Somehow - and don't ask me how - the same 'nested pools' case that
causes multiprocess to lose its lunch entirely works just fine
with multiprocess.dummy. I tested multiple times, with the real
openqa_trigger.py and with my dummy script: with multiprocess it
crashes every time, with dummy it works just fine. Magic!

I'm also looking at switching fedfind to use the xmlrpcclient
'multicall' interface to batch Koji requests instead of using
multiprocess, but this seems like a reasonable change anyway.

garretraziel requested changes to this revision.Aug 21 2015, 8:41 AM

Code still doesn't work for me though, when I try to run it on yesterday's nightlies, I get:

INFO:requests.packages.urllib3.connectionpool:Starting new HTTPS connection (1): fedoraproject.org
/home/jsedlak/python_virtualenv/lib/python2.7/site-packages/wikitcms/wiki.py:71: DeprecationWarning: page.edit() was deprecated in mwclient 0.7.0 and will be removed in 0.8.0, please use page.text() instead.
  for match in valpatt.finditer(page.edit()):
INFO:root:running nightlies for 20150820
INFO:root:running universal tests for x86_64 with generic boot image for x86_64
INFO:root:downloading https://kojipkgs.fedoraproject.org/mash/rawhide-20150820/rawhide/x86_64/os/images/boot.iso (generic boot image for x86_64) to /home/jsedlak/Projects/openqa_instance/data/factory/iso/Rawhide_20150820_generic_x86_64_boot.iso
INFO:root:running universal tests for x86_64 with generic boot image for x86_64
INFO:root:downloading https://kojipkgs.fedoraproject.org/mash/branched-20150820/23/x86_64/os/images/boot.iso (generic boot image for x86_64) to /home/jsedlak/Projects/openqa_instance/data/factory/iso/23_Branched_20150820_generic_x86_64_boot.iso
Traceback (most recent call last):
  File "openqa_trigger.py", line 456, in <module>
    args.func(args, client, wiki)
  File "openqa_trigger.py", line 346, in run_nightlies
    jobs = pool.map_async(_run_jobs, workers).get(99999)
  File "/usr/lib64/python2.7/multiprocessing/pool.py", line 567, in get
    raise self._value
pycurl.error: cannot invoke setopt() - perform() is currently running
tools/openqa_trigger/openqa_trigger.py
12

I still think that using Pool inside a Pool is a bad idea - it seems to me that it's like running event loop inside event loop. I think that I will just put up with it, because code in trigger looks reasonable and second Pool is running inside fedfind and that's something I'm not reviewing :-).

We should monitor how it behaves (if it isn't spawning a lot of zombies for example) and when there will be a problem, we can use something complex (like Celery, coincidentally I was reading about it few weeks ago) or something easy and straightforward (like running two, singleprocess jobs by cron).

53–57

Well, darn.

This revision now requires changes to proceed.Aug 21 2015, 8:41 AM

Ok, looking at here, I got an impression that we are going paths we really don't want to go - it smells awfully lot like race condition.

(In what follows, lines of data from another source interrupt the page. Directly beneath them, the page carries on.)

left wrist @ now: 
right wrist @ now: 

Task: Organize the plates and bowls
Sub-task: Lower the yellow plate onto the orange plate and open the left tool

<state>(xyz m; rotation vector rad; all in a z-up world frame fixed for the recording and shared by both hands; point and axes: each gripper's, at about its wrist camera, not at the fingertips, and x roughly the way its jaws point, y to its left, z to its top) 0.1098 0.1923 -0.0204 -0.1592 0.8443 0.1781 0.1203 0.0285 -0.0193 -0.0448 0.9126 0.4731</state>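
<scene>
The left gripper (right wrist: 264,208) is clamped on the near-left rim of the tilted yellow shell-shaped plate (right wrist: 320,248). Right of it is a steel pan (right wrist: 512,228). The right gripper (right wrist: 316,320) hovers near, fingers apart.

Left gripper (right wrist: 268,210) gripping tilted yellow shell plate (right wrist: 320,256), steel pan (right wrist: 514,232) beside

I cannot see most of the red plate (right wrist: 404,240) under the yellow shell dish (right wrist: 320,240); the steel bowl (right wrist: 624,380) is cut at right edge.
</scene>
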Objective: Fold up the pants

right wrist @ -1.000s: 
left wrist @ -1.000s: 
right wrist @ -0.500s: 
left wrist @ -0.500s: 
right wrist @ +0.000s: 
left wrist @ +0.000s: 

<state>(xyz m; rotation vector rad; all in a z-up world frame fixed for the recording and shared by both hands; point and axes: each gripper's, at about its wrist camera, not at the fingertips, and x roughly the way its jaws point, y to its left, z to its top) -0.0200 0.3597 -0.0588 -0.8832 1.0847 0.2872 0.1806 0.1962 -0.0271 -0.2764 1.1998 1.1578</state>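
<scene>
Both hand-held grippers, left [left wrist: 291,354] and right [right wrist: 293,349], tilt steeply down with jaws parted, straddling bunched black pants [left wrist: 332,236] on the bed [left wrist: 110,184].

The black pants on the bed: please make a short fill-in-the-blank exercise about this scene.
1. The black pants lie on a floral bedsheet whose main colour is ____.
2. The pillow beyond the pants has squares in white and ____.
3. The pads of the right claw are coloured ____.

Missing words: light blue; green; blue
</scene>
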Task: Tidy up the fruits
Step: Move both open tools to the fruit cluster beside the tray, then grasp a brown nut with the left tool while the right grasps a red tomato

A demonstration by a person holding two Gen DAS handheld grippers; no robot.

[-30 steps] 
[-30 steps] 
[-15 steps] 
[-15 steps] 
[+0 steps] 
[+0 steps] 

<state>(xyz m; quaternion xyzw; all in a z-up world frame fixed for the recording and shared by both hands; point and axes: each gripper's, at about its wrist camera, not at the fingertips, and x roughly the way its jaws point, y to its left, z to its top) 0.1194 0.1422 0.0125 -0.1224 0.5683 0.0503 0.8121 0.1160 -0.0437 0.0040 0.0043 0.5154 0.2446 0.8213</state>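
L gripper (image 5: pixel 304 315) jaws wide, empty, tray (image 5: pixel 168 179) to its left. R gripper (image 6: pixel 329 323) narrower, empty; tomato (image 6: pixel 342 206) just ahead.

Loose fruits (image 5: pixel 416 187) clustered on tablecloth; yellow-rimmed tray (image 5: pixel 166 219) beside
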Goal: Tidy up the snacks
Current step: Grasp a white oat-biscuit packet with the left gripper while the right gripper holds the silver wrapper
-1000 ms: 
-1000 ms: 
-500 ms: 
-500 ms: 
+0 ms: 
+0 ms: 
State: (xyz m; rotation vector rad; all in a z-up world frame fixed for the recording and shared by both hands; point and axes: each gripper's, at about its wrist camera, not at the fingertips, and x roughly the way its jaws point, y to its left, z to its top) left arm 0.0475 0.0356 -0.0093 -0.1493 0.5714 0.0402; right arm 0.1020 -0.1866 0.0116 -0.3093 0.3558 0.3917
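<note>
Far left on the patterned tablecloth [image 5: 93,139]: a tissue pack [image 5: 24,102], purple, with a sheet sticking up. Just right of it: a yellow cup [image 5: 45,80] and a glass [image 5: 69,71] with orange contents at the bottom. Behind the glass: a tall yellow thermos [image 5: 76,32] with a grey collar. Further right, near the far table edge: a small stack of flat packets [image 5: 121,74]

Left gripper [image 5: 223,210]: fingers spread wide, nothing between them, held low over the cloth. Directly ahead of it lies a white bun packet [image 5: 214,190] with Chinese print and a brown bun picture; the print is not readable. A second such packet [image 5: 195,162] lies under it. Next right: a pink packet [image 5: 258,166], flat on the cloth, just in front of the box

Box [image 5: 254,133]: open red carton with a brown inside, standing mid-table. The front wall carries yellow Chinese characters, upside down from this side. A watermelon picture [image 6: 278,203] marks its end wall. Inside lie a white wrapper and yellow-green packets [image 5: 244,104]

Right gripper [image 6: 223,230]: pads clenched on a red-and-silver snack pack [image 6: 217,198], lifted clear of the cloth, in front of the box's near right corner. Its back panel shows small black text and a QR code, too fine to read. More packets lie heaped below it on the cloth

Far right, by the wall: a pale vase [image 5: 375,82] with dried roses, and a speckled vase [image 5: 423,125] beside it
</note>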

adamwill added a comment.EditedAug 21 2015, 3:26 PM

D'oh - I got lazy and tested on my desktop, which doesn't get as far as actually downloading the images because it has no /var/lib/openqa, it dies right when it goes to download them. I figured it'd be fine from then on :/

Funnily enough, yum folks were testing urlgrabber with threads a mere 11 years ago: http://lists.baseurl.org/pipermail/yum-devel/2004-March/000057.html

Then Pulp ran into the same problem:

https://www.redhat.com/archives/pulp-list/2011-April/msg00034.html

I think we can do what Pulp did and use a lock for download_image() so only one thread at a time gets to download stuff. But I don't want to go too much farther down this road before we just give up on it and give up on the model in favour of something dumber (definitely not smarter, unless you want to write it).

Hell, we could even just have it sit there and check each nightly alternately - try Rawhide, wait two minutes, try Branched, wait two minutes, rinse, repeat. It's not as sexy but it'd get the job done.

Oh, since it seems like you didn't catch it, I'll mention it again - there's no more pools-in-pools. I took the multiprocessing use out of fedfind for the same general reason we're re-thinking it here: too much complexity for too little gain. fedfind now uses xmlrpclib multicalls to batch requests instead.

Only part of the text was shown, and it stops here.